§ The task
Write the entries out exactly, with the final line being the one containing "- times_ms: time".

§ Input material
▶

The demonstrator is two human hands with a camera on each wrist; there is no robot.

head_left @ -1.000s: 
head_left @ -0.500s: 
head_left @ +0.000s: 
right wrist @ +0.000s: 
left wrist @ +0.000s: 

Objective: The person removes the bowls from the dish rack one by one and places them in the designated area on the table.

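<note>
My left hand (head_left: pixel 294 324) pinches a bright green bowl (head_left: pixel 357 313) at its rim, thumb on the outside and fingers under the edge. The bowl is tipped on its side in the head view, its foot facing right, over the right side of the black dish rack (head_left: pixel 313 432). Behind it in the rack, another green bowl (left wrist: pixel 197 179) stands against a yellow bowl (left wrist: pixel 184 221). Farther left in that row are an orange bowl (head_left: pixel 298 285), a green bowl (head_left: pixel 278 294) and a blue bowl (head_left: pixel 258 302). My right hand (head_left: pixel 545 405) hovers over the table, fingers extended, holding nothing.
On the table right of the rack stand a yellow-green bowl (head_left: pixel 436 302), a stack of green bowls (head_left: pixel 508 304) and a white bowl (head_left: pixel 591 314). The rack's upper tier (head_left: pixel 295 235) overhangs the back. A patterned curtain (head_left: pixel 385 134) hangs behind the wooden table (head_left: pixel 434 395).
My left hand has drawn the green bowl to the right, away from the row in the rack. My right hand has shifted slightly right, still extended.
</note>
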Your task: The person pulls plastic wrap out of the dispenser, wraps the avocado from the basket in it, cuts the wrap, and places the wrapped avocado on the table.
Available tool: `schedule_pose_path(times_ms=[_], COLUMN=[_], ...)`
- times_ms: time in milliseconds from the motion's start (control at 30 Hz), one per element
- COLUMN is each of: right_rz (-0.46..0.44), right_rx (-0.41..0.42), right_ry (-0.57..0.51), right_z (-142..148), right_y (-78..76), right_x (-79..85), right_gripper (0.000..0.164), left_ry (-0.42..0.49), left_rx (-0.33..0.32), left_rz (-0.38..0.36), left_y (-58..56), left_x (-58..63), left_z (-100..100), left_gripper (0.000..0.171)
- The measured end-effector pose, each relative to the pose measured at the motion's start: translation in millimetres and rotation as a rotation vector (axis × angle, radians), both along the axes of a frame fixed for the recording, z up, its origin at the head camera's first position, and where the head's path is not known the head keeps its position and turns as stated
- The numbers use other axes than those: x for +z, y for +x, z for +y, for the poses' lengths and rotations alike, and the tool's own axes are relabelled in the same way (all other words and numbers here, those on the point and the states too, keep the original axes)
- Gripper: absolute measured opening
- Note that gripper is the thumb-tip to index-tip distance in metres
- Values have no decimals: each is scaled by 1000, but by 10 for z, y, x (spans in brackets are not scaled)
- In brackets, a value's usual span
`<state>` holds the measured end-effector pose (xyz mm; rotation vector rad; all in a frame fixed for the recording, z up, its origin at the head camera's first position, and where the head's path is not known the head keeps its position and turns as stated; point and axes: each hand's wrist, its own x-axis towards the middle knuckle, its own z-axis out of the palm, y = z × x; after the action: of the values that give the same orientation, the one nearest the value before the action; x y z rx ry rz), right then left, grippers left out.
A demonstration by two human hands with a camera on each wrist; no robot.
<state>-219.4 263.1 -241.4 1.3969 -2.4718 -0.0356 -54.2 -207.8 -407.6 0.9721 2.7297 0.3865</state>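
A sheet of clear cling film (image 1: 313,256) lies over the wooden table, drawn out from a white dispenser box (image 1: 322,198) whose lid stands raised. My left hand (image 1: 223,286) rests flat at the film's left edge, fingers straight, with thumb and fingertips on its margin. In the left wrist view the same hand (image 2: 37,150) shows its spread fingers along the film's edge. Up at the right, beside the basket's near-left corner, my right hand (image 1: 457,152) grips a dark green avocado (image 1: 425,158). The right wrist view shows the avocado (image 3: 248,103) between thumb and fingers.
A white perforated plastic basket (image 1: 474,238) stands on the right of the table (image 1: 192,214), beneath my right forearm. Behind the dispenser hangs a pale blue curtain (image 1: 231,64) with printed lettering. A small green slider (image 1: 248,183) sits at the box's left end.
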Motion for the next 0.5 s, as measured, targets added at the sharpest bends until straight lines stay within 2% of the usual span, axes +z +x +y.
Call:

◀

§ Response to the task
The demonstrator is two human hands with a camera on each wrist; there is no robot.

head_left @ -1.000s: 
head_left @ -0.500s: 
head_left @ +0.000s: 
right wrist @ +0.000s: 
left wrist @ +0.000s: 

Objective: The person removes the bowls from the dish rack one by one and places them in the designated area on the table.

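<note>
My left hand (head_left: pixel 294 324) pinches a bright green bowl (head_left: pixel 357 313) at its rim, thumb on the outside and fingers under the edge. The bowl is tipped on its side in the head view, its foot facing right, over the right side of the black dish rack (head_left: pixel 313 432). Behind it in the rack, another green bowl (left wrist: pixel 197 179) stands against a yellow bowl (left wrist: pixel 184 221). Farther left in that row are an orange bowl (head_left: pixel 298 285), a green bowl (head_left: pixel 278 294) and a blue bowl (head_left: pixel 258 302). My right hand (head_left: pixel 545 405) hovers over the table, fingers extended, holding nothing.
On the table right of the rack stand a yellow-green bowl (head_left: pixel 436 302), a stack of green bowls (head_left: pixel 508 304) and a white bowl (head_left: pixel 591 314). The rack's upper tier (head_left: pixel 295 235) overhangs the back. A patterned curtain (head_left: pixel 385 134) hangs behind the wooden table (head_left: pixel 434 395).
My left hand has drawn the green bowl to the right, away from the row in the rack. My right hand has shifted slightly right, still extended.
</note>
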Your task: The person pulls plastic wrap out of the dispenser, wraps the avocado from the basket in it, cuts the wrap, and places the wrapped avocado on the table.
Available tool: `schedule_pose_path(times_ms=[_], COLUMN=[_], ...)`
- times_ms: time in milliseconds from the motion's start (control at 30 Hz), one per element

This finishes the answer.